The greater game: Trump’s ultimate target in this war is China
The United States and Israel killed Ayatollah Khamenei, and Xi Jinping’s decade-long project to build an alternative to the American-led order died with him.
For years, Beijing quietly assembled a network of dictatorships and client states designed to blunt American power. Iran supplied China with cheap oil and kept Washington bogged down in the Middle East. Russia waged war on Ukraine with Chinese materiel support, a gamble that was supposed to cement a powerful anti-western axis but has instead bled Moscow into dependence on Beijing. Regional proxies from Lebanon to Gaza added just enough chaos to stop Washington focusing on China. The Chinese Communist party (CCP) propped up Nicolas Maduro’s Venezuela, too, as it funnelled narcotics and other ills into America.
The view in Beijing has been that the West is declining. Xi built his foreign policy on that premise
The view in Beijing has been that the West is declining. Xi built his foreign policy on that premise
That network has now suffered damage so severe that no trade deal – no matter how many soybeans China agrees to buy from the US, or how many Boeing jets it orders – can disguise the devastation. And at the end of this month, Xi must sit across from Donald Trump, the man who greenlit the strike on the Ayatollah in Tehran and the seizure of Maduro in Caracas.

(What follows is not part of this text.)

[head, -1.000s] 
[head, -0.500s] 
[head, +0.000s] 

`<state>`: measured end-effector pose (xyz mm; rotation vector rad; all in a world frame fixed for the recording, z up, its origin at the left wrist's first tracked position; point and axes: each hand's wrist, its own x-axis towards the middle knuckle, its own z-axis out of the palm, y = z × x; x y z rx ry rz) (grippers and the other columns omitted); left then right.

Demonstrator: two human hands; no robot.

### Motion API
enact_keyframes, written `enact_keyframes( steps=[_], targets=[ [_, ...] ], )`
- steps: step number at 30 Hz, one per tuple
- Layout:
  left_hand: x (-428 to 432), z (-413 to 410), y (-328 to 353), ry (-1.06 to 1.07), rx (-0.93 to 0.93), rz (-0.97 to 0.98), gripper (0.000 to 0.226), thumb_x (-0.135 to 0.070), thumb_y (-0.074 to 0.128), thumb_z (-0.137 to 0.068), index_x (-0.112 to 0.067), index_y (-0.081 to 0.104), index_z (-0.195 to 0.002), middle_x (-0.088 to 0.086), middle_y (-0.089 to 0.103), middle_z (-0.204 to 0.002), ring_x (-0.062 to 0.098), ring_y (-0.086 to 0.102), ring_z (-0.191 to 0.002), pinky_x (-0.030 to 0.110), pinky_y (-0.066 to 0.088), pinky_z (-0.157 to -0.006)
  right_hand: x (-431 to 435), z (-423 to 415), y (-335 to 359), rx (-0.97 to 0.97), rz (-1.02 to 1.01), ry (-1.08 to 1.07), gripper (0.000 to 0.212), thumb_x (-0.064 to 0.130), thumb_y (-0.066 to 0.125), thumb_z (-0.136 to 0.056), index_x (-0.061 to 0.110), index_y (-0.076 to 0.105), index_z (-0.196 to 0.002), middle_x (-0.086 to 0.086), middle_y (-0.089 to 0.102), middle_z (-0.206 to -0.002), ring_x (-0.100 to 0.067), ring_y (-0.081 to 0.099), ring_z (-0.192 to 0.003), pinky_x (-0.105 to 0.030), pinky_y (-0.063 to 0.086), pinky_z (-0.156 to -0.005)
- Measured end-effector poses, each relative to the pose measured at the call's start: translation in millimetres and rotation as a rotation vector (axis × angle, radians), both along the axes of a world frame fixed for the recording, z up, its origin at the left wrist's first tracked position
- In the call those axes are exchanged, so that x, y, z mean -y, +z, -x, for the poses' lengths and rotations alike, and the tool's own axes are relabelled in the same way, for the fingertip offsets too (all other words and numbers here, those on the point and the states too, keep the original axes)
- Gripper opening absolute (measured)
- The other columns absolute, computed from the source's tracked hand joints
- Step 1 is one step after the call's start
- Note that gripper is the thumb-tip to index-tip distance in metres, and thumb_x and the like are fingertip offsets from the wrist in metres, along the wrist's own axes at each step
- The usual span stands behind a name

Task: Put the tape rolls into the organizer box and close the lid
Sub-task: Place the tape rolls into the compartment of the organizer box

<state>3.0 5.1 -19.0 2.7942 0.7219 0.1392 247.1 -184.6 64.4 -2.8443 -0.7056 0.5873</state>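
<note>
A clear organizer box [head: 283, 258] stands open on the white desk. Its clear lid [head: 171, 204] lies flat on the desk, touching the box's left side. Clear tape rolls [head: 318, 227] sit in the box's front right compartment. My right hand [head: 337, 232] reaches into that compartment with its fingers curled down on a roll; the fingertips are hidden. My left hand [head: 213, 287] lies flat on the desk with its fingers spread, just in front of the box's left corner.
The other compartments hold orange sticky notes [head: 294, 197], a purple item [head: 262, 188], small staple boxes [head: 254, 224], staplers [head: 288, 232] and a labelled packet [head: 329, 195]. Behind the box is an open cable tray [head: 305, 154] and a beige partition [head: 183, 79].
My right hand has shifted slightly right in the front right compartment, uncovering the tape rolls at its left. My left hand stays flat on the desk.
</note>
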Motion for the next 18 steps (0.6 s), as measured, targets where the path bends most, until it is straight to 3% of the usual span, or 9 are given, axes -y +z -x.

Trump flies to Beijing on 31 March for three days of talks. It will be the first visit by an American president since 2017. The summit was designed to extend the one-year trade truce both sides struck last October, with its lower tariffs, soybean purchases and standoff over rare earths and chip exports. Both sides had been preparing for weeks. Then Khamenei was killed and everything else became secondary.
China is the largest buyer of Iranian oil on Earth. It imports more than 70 per cent of the crude it burns, and Iran has been one of its cheapest suppliers. Khamenei’s death throws the terms of that arrangement into doubt and the US is now threatening tariffs on any country that trades with Tehran. Beijing has yet to find a coherent response.